> DIRECTIONS FOR THIS TASK: The listing below is to be copied exactly, with pictures excluded.

> AVAILABLE DATA:
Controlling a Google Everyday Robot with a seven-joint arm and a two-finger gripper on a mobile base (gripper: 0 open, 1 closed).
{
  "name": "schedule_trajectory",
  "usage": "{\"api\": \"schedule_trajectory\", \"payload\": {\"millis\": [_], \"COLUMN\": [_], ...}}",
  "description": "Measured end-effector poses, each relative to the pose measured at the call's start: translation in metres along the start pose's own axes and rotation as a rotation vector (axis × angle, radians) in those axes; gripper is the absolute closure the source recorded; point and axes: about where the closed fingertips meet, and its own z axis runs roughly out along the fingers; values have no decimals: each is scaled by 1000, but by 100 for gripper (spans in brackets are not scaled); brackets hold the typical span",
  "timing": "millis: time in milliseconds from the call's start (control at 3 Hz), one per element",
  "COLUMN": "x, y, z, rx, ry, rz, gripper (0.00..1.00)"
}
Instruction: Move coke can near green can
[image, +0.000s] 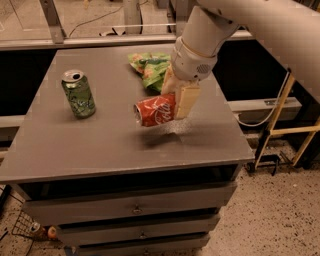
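Note:
The red coke can (154, 110) lies sideways in the air a little above the grey table (100, 145), its silver top pointing left and a shadow under it. My gripper (176, 100) is shut on the can's right end, one cream finger (186, 100) across its front. The green can (78, 93) stands upright at the table's left side, apart from the coke can by roughly one can's length.
A wrinkly green snack bag (149, 67) lies at the back of the table, just behind my gripper. The table has drawers below its front edge. A wooden frame (295, 125) stands on the floor to the right.

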Motion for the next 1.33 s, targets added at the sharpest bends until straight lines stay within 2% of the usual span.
{"api": "schedule_trajectory", "payload": {"millis": [667, 1333], "x": [-50, -92], "y": [-44, -79], "z": [4, 32], "rx": [44, 38], "ry": [10, 35], "rz": [-139, -221], "gripper": [100, 100]}}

> YOUR SOLUTION:
Controlling a Google Everyday Robot with a seven-joint arm and a two-finger gripper on a mobile base (gripper: 0 open, 1 closed).
{
  "name": "schedule_trajectory",
  "usage": "{\"api\": \"schedule_trajectory\", \"payload\": {\"millis\": [_], \"COLUMN\": [_], ...}}",
  "description": "Measured end-effector poses, each relative to the pose measured at the call's start: translation in metres along the start pose's own axes and rotation as a rotation vector (axis × angle, radians) in those axes; gripper is the absolute closure the source recorded; point and axes: about where the closed fingertips meet, and its own z axis runs roughly out along the fingers; values have no decimals: each is scaled by 1000, but by 100 for gripper (spans in brackets are not scaled); brackets hold the typical span",
  "timing": "millis: time in milliseconds from the call's start (control at 3 Hz), one per element",
  "COLUMN": "x, y, z, rx, ry, rz, gripper (0.00..1.00)"
}
Instruction: Move coke can near green can
[image, +0.000s] 
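Note:
The red coke can (154, 110) lies sideways in the air a little above the grey table (100, 145), its silver top pointing left and a shadow under it. My gripper (176, 100) is shut on the can's right end, one cream finger (186, 100) across its front. The green can (78, 93) stands upright at the table's left side, apart from the coke can by roughly one can's length.
A wrinkly green snack bag (149, 67) lies at the back of the table, just behind my gripper. The table has drawers below its front edge. A wooden frame (295, 125) stands on the floor to the right.
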
Motion for the next 1.33 s, targets added at the sharpest bends until straight lines stay within 2% of the usual span.
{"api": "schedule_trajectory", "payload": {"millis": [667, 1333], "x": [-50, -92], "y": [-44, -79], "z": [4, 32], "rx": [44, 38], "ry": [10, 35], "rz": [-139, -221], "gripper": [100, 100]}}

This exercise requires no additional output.